Comparison between Exponential Distribution and Central Limit Theorem

Overview

In this project we will be comparing Exponential Distribution in R and the Central Limit Theorem. The exponential distribution can be simulated in R with rexp(n, lambda) where lambda is the rate parameter. The mean of exponential distribution is 1/lambda and the standard deviation is also 1/lambda. For the purpose of our comparsion, we will

• Set lambda = 0.2 for all of the simulations. I
• Investigate the distribution of averages of 40 exponentials
• Execute 1000 simulations.

Simulations

To ensure reproducability, we will set the seed to 99.

# Set seed
set.seed(99)

# set lambda to 0.2
lambda <- 0.2

# set sample size to 40
sample_size <- 40

# execute 1000 simulations
simulations <- 1000

# begin simulations
simulations_results <- replicate(simulations, rexp(sample_size, lambda))

# now calculate the mean for the results
mean_results <- apply(simulations_results, 2, mean)

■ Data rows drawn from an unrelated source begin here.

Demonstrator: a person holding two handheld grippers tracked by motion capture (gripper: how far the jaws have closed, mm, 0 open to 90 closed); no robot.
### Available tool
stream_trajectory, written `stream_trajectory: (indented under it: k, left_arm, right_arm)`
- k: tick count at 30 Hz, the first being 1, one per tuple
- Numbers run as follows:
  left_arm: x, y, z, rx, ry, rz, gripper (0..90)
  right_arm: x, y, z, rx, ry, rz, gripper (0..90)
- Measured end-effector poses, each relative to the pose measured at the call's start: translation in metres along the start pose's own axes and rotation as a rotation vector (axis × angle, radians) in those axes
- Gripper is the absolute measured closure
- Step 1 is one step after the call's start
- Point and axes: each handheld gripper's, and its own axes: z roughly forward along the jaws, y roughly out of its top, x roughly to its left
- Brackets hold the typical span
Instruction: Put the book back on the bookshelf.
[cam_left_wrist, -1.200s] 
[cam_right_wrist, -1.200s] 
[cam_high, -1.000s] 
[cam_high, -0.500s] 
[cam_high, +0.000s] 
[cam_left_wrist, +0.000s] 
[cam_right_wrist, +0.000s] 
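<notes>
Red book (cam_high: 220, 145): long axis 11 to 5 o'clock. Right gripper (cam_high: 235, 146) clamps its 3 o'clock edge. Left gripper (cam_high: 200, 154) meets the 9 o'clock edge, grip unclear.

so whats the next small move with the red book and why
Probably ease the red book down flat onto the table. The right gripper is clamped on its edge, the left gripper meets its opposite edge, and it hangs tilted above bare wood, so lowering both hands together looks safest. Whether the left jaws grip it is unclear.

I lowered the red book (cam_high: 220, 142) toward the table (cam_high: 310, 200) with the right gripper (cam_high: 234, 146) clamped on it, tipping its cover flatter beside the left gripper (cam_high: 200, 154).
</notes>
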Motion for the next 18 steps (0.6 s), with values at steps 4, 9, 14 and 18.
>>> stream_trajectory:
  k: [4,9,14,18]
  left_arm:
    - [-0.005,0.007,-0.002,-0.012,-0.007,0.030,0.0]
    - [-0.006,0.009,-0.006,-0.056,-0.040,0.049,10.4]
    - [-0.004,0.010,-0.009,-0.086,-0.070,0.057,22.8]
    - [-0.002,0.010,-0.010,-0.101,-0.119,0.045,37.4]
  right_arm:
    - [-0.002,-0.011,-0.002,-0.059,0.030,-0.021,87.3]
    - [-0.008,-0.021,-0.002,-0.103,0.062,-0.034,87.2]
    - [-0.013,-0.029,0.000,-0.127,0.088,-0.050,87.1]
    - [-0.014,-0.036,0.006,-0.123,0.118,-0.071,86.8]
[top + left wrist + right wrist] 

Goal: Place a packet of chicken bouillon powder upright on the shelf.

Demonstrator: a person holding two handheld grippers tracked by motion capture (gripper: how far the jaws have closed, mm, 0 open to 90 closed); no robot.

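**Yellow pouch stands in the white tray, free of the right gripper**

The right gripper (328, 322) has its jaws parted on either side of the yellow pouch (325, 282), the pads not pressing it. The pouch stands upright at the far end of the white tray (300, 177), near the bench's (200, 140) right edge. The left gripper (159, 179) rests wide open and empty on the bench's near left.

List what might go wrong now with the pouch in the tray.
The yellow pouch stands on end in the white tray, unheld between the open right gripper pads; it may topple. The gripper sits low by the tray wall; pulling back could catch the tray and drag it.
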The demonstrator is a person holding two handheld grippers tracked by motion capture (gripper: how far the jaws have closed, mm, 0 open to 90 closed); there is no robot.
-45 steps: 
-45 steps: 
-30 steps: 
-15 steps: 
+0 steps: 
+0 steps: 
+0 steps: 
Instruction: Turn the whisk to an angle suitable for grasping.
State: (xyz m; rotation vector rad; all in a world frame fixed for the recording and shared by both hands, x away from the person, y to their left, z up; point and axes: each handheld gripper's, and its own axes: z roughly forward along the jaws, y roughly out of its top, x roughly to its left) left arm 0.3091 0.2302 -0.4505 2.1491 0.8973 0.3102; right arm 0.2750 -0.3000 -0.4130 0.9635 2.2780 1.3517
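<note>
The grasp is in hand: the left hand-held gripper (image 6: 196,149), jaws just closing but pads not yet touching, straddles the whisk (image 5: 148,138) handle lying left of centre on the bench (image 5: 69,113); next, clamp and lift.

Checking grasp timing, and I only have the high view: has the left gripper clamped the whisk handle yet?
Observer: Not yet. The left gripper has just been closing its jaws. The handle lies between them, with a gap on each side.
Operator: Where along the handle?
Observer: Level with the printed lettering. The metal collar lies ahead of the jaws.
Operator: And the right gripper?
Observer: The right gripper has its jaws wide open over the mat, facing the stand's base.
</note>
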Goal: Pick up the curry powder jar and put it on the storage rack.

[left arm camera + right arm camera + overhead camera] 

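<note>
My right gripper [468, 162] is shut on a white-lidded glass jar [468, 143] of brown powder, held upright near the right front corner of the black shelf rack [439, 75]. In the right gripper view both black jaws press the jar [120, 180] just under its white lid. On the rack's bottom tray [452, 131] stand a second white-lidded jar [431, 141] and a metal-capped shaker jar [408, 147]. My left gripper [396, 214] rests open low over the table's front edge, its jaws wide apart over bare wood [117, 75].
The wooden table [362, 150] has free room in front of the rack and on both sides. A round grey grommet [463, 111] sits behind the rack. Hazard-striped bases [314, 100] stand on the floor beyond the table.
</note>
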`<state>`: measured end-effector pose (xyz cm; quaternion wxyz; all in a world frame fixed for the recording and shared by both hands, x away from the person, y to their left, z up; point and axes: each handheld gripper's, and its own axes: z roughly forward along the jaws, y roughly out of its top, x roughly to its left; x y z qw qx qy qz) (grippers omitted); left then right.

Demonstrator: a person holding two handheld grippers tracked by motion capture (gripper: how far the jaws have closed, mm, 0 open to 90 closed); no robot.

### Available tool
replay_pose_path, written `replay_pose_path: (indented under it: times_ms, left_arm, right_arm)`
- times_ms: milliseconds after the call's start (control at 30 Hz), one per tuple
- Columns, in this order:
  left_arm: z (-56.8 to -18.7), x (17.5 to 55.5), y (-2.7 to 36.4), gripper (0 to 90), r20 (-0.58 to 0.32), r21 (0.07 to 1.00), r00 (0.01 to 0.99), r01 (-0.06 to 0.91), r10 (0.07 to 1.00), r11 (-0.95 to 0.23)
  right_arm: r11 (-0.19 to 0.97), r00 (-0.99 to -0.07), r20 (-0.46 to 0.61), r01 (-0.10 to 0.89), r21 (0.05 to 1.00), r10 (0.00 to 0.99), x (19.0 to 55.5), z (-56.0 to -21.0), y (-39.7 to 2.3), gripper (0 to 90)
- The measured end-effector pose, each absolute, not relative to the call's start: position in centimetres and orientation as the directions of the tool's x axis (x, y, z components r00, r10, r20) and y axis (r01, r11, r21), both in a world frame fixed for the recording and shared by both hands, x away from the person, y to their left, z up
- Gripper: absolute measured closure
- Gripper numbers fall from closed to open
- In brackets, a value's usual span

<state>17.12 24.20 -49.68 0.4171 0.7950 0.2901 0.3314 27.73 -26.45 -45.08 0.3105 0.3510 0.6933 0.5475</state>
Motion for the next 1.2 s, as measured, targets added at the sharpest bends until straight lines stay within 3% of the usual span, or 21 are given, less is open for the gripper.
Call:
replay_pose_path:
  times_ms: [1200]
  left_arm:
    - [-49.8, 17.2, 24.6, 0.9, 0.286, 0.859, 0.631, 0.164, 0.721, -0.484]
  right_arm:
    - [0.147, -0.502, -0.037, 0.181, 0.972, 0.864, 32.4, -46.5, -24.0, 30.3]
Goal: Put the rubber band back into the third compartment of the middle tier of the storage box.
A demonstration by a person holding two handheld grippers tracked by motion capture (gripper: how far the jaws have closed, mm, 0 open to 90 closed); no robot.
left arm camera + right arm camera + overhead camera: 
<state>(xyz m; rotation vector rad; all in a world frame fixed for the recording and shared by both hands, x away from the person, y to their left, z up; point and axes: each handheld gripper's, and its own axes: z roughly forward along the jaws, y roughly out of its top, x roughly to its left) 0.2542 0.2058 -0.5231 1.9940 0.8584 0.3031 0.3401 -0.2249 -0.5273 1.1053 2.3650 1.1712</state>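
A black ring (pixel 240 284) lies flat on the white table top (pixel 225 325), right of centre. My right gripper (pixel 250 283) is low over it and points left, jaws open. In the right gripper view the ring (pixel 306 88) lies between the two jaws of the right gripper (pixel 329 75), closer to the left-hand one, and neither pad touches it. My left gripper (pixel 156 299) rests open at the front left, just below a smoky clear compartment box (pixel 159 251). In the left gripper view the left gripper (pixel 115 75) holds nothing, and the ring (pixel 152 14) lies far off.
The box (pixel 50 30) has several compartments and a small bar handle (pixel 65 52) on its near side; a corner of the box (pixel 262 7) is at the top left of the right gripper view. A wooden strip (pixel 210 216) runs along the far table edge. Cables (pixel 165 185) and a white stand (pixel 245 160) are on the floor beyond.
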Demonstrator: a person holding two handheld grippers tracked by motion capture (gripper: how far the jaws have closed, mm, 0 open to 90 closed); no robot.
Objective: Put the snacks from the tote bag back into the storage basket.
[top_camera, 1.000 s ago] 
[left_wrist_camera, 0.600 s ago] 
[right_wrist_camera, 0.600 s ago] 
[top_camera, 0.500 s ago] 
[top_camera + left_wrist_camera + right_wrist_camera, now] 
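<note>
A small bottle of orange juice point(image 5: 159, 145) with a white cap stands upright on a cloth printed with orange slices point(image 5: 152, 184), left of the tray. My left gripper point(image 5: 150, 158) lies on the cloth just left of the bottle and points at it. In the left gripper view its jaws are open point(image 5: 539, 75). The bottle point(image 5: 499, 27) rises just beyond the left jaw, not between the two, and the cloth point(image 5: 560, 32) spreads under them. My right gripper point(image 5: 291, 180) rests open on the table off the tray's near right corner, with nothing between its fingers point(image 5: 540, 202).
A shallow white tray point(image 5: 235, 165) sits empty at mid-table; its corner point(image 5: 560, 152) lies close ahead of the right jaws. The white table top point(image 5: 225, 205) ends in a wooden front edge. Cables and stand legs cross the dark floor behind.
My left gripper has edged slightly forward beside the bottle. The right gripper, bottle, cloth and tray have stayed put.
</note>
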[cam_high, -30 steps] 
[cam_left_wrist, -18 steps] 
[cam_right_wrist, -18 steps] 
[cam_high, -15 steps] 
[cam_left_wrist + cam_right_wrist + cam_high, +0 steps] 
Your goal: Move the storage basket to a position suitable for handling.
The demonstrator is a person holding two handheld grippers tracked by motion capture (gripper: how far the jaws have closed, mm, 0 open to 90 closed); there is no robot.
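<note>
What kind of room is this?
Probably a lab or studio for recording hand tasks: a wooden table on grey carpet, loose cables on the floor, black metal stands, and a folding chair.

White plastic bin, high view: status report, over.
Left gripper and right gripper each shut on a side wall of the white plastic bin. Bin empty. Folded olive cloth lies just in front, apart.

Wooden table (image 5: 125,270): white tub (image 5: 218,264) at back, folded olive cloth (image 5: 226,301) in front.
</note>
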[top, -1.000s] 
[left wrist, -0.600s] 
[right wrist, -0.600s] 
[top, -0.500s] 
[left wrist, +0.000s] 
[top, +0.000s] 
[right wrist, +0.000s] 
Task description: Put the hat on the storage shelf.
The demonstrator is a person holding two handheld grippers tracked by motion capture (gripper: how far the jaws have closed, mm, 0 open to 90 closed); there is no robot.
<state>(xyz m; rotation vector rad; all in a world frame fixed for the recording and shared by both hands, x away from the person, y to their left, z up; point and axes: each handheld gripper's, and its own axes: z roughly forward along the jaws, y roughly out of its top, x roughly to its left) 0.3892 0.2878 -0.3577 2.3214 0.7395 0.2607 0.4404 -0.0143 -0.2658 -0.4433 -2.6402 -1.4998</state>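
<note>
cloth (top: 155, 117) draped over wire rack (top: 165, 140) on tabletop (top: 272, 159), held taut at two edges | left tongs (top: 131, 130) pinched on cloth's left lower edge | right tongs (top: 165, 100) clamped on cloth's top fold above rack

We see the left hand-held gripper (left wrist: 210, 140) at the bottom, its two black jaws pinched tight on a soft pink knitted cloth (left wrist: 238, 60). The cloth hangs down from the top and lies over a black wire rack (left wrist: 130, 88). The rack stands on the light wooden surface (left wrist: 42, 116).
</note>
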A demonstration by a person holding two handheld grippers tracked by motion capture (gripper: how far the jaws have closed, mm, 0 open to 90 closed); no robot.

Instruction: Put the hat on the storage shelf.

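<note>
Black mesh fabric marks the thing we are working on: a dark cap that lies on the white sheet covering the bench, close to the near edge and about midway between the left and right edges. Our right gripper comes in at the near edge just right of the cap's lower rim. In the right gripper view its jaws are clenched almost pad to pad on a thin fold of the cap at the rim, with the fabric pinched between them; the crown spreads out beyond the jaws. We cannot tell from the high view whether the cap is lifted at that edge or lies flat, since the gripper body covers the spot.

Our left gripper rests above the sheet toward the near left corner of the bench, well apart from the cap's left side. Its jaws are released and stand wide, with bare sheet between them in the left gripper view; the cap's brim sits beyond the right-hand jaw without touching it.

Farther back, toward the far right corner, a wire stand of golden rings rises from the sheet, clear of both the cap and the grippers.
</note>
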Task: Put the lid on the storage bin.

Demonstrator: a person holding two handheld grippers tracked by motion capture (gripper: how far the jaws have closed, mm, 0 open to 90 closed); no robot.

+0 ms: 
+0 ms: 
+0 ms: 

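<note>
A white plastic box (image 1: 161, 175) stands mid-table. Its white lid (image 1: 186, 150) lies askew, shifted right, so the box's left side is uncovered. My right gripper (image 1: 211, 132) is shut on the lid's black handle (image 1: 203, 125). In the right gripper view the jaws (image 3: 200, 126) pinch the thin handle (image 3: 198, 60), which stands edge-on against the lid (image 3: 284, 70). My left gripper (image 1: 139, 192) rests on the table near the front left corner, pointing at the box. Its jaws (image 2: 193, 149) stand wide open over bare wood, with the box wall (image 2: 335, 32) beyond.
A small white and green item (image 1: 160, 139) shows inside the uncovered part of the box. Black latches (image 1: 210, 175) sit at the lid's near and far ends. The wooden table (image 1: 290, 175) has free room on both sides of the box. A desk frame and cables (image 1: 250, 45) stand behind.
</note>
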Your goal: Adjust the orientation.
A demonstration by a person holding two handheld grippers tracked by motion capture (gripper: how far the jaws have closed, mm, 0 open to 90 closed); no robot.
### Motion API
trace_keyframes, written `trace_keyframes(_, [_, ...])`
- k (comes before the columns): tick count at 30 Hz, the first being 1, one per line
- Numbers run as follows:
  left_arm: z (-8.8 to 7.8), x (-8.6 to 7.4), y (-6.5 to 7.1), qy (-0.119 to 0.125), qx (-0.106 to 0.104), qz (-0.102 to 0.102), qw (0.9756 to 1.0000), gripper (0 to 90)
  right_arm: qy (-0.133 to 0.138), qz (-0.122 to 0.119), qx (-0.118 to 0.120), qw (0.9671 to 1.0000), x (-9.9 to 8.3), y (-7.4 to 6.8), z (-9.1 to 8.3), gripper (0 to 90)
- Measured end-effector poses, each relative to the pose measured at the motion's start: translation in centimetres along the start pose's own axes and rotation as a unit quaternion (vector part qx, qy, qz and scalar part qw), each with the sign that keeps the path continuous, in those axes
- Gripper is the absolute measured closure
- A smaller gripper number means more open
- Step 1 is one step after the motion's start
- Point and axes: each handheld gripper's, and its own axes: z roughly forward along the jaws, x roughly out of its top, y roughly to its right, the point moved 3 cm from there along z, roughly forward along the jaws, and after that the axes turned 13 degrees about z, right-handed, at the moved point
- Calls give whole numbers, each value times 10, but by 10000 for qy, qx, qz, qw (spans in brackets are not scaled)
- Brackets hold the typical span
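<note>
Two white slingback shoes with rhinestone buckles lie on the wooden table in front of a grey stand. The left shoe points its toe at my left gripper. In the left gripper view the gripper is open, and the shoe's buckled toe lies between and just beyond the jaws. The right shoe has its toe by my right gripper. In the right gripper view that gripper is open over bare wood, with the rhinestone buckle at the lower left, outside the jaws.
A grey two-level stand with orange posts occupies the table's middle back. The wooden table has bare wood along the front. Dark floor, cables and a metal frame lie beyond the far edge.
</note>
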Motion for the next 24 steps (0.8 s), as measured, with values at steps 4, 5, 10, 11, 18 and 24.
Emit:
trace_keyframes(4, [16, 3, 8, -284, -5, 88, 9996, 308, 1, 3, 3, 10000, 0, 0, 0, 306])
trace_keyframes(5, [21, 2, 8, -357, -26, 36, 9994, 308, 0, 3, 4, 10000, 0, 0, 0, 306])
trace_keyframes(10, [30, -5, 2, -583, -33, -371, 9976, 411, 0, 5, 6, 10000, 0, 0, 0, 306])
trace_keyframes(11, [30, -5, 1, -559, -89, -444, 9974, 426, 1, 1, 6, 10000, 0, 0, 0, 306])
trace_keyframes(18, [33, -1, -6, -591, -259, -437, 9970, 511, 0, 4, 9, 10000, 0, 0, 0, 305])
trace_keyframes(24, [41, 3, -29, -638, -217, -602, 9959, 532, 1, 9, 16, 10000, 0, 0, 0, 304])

Sample Mean versus Theoretical Mean

Now that we have results from Exponential Distribution, lets compare the actual mean with the theorical

# actual mean from exponential results
actual_expo_mean <- mean(mean_results)
actual_expo_mean

## [1] 5.014808

# theorical mean of exponential distribution is 1/lambda
theorical_mean <- 1/lambda
theorical_mean

## [1] 5

# note red line is the actual mean, blue is the theorical mean
hist(mean_results, xlab = "mean", main = "Exponential Results with Theorical and Actual mean")
abline(v = actual_expo_mean, col = "red")
abline(v = theorical_mean, col = "blue")

The above graph shows that the Theorical mean is 5 where Actual mean is 5.0148085.

Sample Variance verus Theoretical Variance

Now, lets take a look at the variance of the results

# standard deviation of the exponential results
sd_exp_results <- sd(mean_results)
sd_exp_results

## [1] 0.7700348

# lets look at the variance of the actuals
variance_results <- sd_exp_results^2
variance_results

## [1] 0.5929536

# standard deviation of the theory
theorical_sd <- (1/lambda)/sqrt(sample_size)
theorical_sd

## [1] 0.7905694

# lets look at the variance from the theory
variance_theory <- ((1/lambda)*(1/sqrt(sample_size)))^2
variance_theory

## [1] 0.625

Standard deviation of the results is: 0.7700348 Standard deviation of the theory is: 0.7905694

Actual variance: 0.5929536 Theorical variance: 0.625

Distribution

Finally, lets show the distribution of the means

xfit <- seq(min(mean_results), max(mean_results), length=100)
yfit <- dnorm(xfit, mean=1/lambda, sd=(1/lambda/sqrt(sample_size)))
hist(mean_results,breaks=sample_size,prob=T,col="orange",xlab = "means",main="Density of Means from 1000 Simulations",ylab="density")
lines(xfit, yfit, pch=22, col="black", lty=5)

# compare the distribution of averages of 40 exponentials to a normal distribution
qqnorm(mean_results)
qqline(mean_results, col = 2)

Base on the sample size of 40 and 1000 simulations, the results of the exponentials is very close to the normal distribution.